While this is not true for everyone in the United States, when compared to the rest of the world, we are wealthy beyond measure and this provides us with a great deal of comfort and opportunity.
Americans should feel some gratitude. Thank God my entire family is healthy. None of us are malnourished. None have life-threatening diseases. Praise God that none have been trafficked into slavery. Should all of this translate into authentic expressions of gratitude? Yes. Does this mean that we are blessed? Maybe… but not so fast.
While I hear “blessing” thrown around to describe the good things in our lives, I struggle to pinpoint what this word actually means. What did God mean when he told Abraham that he would bless him, and that he would be a blessing to the nations? Did this imply wealth, security, comfort or good health? If this is truly what God was referring to, as many Christians in the United States seem to believe, it raises a couple of serious questions:
1) Does God’s blessing ever come at the expense of others?
I have benefitted from many amazing opportunities. I have studied in Egypt, lived in Nepal, backpacked in sub-Saharan Africa. I attended college. I have never known hunger. I work for an organization that values me.

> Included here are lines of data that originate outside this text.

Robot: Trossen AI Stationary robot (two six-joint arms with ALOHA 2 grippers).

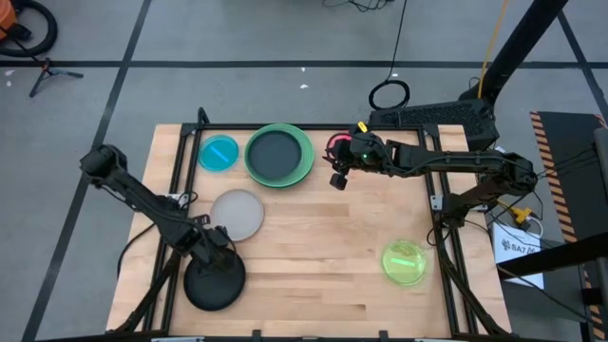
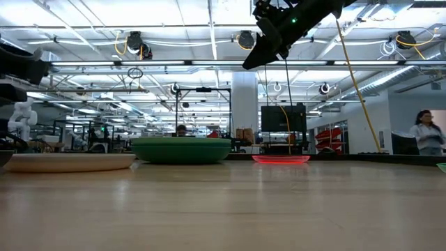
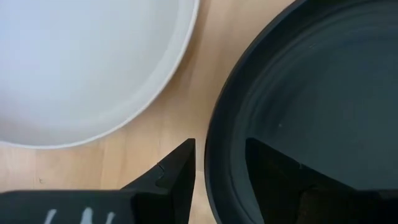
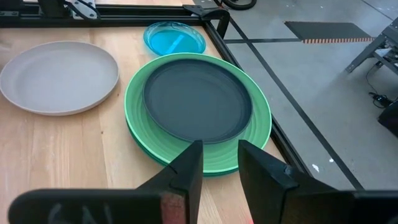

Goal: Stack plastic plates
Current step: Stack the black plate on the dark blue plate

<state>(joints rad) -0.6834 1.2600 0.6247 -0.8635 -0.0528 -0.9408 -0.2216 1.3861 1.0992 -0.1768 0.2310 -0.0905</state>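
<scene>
A black plate [image 1: 214, 287] lies flat on the table near the front left. My left gripper [image 1: 217, 256] points down over its far rim [image 3: 214, 155]. It is open, with one finger outside the rim and one over the plate's inside, and I see no touch. Just beyond lies a grey plate [image 1: 237, 214]. At the back, a dark plate lies in a stack of green plates [image 1: 278, 156]. My right gripper [image 1: 338, 180] hangs open and holds nothing, above the table beside that stack [image 4: 198, 106].
A small blue plate [image 1: 219, 153] lies at the back left. A pink plate [image 1: 334, 144] lies partly under my right arm. A yellow-green plate [image 1: 406, 262] lies at the front right. A black frame rail [image 1: 285, 127] runs along the table's far edge. Bare wood shows in the middle.
</scene>
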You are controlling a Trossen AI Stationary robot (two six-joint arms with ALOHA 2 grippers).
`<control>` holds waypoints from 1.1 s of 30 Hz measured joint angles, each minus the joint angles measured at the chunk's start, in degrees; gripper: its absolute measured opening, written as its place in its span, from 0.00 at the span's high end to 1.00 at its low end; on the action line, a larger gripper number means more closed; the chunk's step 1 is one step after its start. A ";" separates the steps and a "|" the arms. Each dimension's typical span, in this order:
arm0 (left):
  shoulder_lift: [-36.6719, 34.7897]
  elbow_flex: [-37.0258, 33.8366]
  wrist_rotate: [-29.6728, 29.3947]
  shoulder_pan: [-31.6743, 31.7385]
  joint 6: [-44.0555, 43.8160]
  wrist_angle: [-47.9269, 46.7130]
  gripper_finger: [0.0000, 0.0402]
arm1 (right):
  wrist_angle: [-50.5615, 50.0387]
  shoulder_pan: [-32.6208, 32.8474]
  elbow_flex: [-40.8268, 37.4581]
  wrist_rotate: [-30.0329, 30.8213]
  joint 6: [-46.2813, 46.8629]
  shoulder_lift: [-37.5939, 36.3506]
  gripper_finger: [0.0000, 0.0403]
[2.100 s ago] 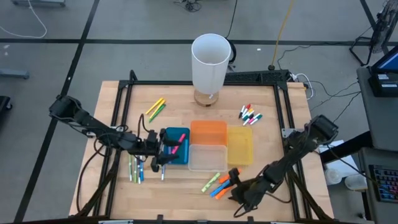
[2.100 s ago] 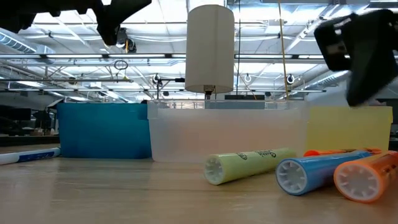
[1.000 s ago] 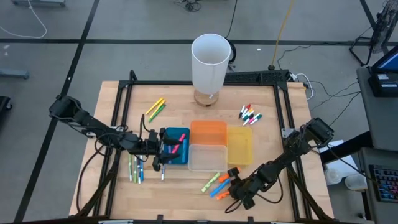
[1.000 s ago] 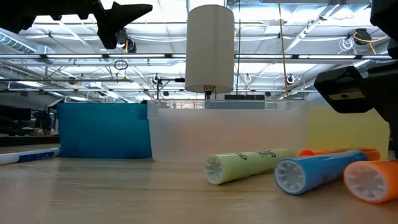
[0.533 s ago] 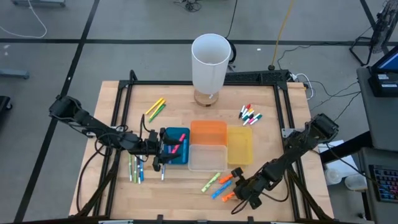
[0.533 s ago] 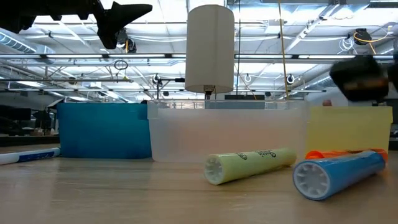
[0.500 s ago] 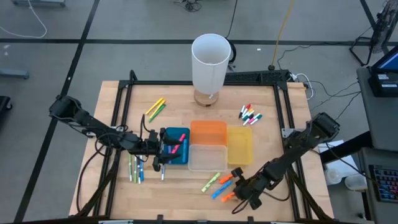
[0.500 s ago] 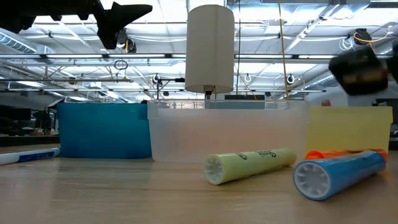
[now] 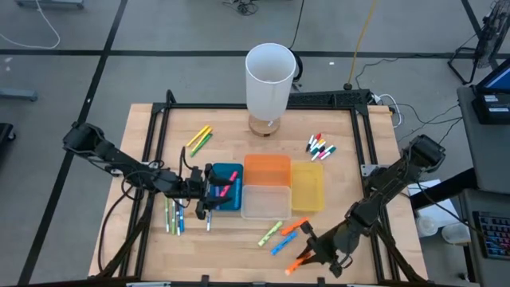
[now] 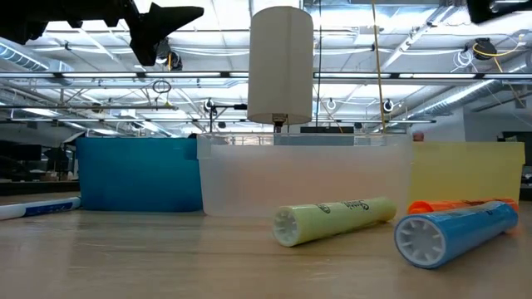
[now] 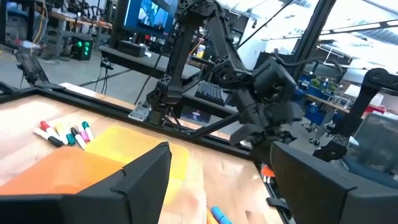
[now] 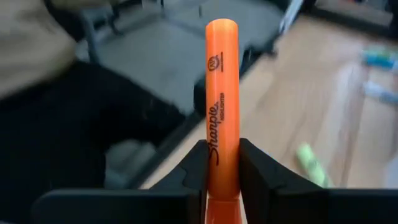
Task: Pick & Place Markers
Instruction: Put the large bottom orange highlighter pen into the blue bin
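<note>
My right gripper (image 9: 311,252) hangs over the table's near edge, shut on an orange highlighter (image 12: 222,93), which also shows in the high view (image 9: 296,264). On the table beside it lie a yellow-green marker (image 9: 269,233), a blue one (image 9: 280,243) and an orange one (image 9: 291,228). More markers lie at the far left (image 9: 199,139), far right (image 9: 320,147) and near left (image 9: 174,215). My left gripper (image 9: 209,192) waits open over the blue bin (image 9: 229,174), which holds pink markers (image 9: 228,186). My right gripper pinches the orange highlighter's rear part (image 12: 222,169) between its two fingers. The highlighter lies along the fingers and sticks out well past their tips. It is lifted clear of the table, its free end (image 9: 292,267) toward the near left.
An orange bin (image 9: 267,169), a clear bin (image 9: 265,201) and a yellow bin (image 9: 307,186) stand together at the table's middle. A tall white cylinder (image 9: 269,76) stands at the far edge. Bare wood shows at the near right (image 9: 335,227).
My right gripper has risen and drawn back toward the table's near edge, tipping its fingers up toward level. The orange highlighter has come up with it, off the table and clear. The blue marker has shifted a little; the yellow-green one stayed.
</note>
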 joint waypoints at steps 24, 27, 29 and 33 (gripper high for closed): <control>31.69 23.46 12.15 -2.79 34.44 5.70 0.31 | 17.87 -13.48 -2.38 0.25 -10.47 0.00 0.88; 33.54 27.04 12.15 -2.58 37.99 5.64 0.33 | 18.08 -13.46 -2.38 0.22 -10.94 0.00 0.88; 34.27 29.33 12.37 -2.58 38.49 5.83 0.35 | 18.62 -13.46 -2.38 -0.01 -11.14 0.00 0.88; 35.28 33.05 13.34 -2.71 38.09 2.58 0.38 | 18.47 -13.44 -2.33 0.19 -11.24 -0.02 0.88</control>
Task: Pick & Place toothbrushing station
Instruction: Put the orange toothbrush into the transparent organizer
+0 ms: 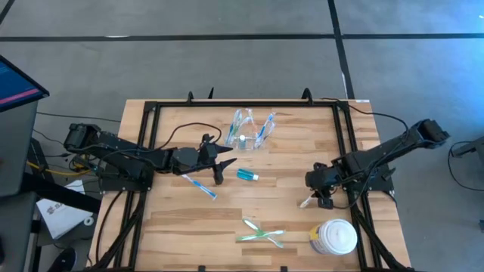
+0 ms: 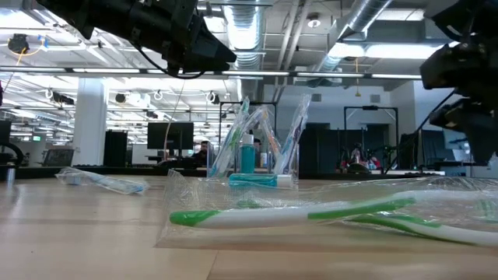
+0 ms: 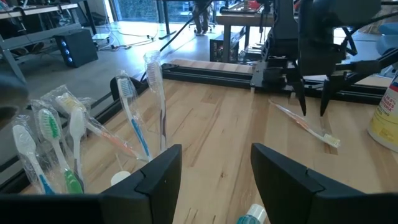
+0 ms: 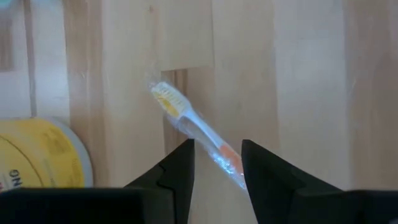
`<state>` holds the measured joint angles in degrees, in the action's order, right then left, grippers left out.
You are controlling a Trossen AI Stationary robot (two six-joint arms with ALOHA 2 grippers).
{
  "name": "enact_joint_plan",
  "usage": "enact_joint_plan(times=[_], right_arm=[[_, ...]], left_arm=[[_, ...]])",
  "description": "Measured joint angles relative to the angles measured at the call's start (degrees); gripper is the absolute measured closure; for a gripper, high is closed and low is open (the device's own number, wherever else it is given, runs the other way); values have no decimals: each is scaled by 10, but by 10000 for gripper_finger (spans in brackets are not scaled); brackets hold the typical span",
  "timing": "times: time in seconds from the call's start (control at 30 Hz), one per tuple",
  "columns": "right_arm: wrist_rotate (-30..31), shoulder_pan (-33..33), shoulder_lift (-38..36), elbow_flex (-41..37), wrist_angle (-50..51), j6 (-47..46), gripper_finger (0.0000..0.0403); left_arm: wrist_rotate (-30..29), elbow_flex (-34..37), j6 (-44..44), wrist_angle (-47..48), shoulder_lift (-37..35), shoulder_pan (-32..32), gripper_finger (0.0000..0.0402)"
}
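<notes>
Between right tool [image 4: 217, 163] fingers | orange toothbrush [image 4: 196, 134] | on table [image 4: 298, 74]

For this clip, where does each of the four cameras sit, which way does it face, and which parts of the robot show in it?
High view: overhead, straight down on the table; both arms show, left claw and right claw.
Low view: table height, level across into the room; arms hang in from above, green toothbrush closest.
Left wrist view: past its own open fingers toward the clear holder and the right arm.
Right wrist view: down past its own fingers onto the orange toothbrush.
Shared: both wrist views show that orange toothbrush.
</notes>
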<state>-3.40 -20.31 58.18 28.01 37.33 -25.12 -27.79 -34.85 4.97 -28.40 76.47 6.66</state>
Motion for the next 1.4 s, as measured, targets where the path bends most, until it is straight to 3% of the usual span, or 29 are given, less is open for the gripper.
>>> enact_joint_plan(times=[0.47,1.03,1.4], right_arm=[[4,-26,99,7,-7,0,282],[4,-30,219,96,4,53,282],[2,-30,269,167,71,115,282]], left_arm=[[0,0,0,1,0,0,216],[0,0,0,2,1,0,216],[0,0,0,2,1,0,216]])
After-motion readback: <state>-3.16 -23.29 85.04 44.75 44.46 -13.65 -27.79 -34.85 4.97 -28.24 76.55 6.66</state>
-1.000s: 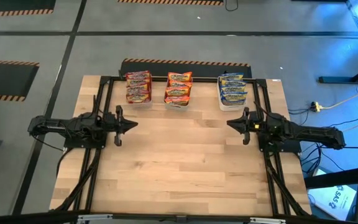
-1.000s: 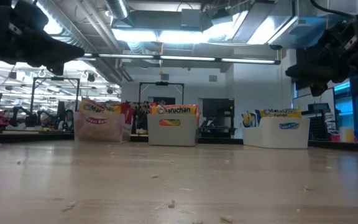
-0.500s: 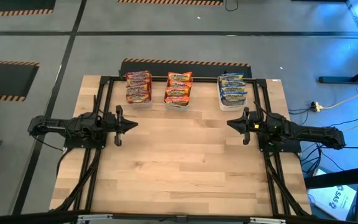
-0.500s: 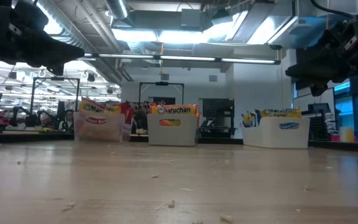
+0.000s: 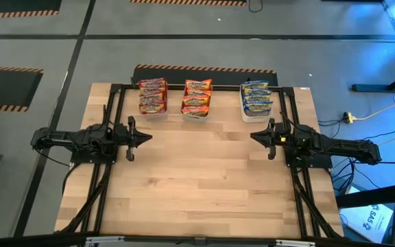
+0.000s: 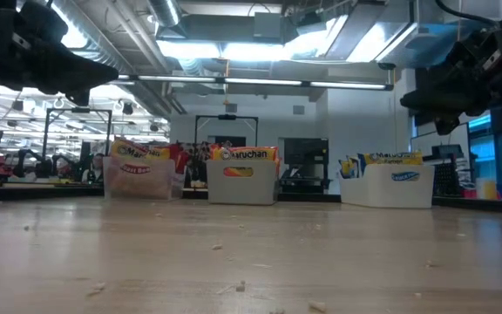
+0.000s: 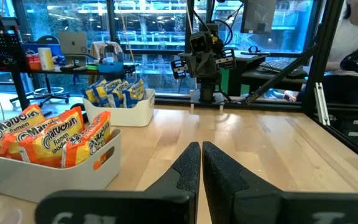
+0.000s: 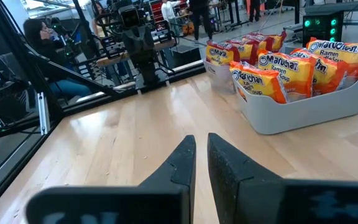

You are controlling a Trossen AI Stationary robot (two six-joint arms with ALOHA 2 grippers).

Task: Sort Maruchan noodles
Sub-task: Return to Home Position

I am tempted, but really struggle, to call these opportunities “blessings”. Do I still call it a blessing when I can realize that my opportunities today probably would never have happened without the forced removal and even genocide Native Americans? Is my economic status truly blessed when my country’s economy was founded on the backs of African slaves? Can I authentically thank God for my possessions when many of our favorite consumer goods — iPhones, Victoria’s Secret lingerie, IKEA furniture — are tied to corporations taking advantage of poor people?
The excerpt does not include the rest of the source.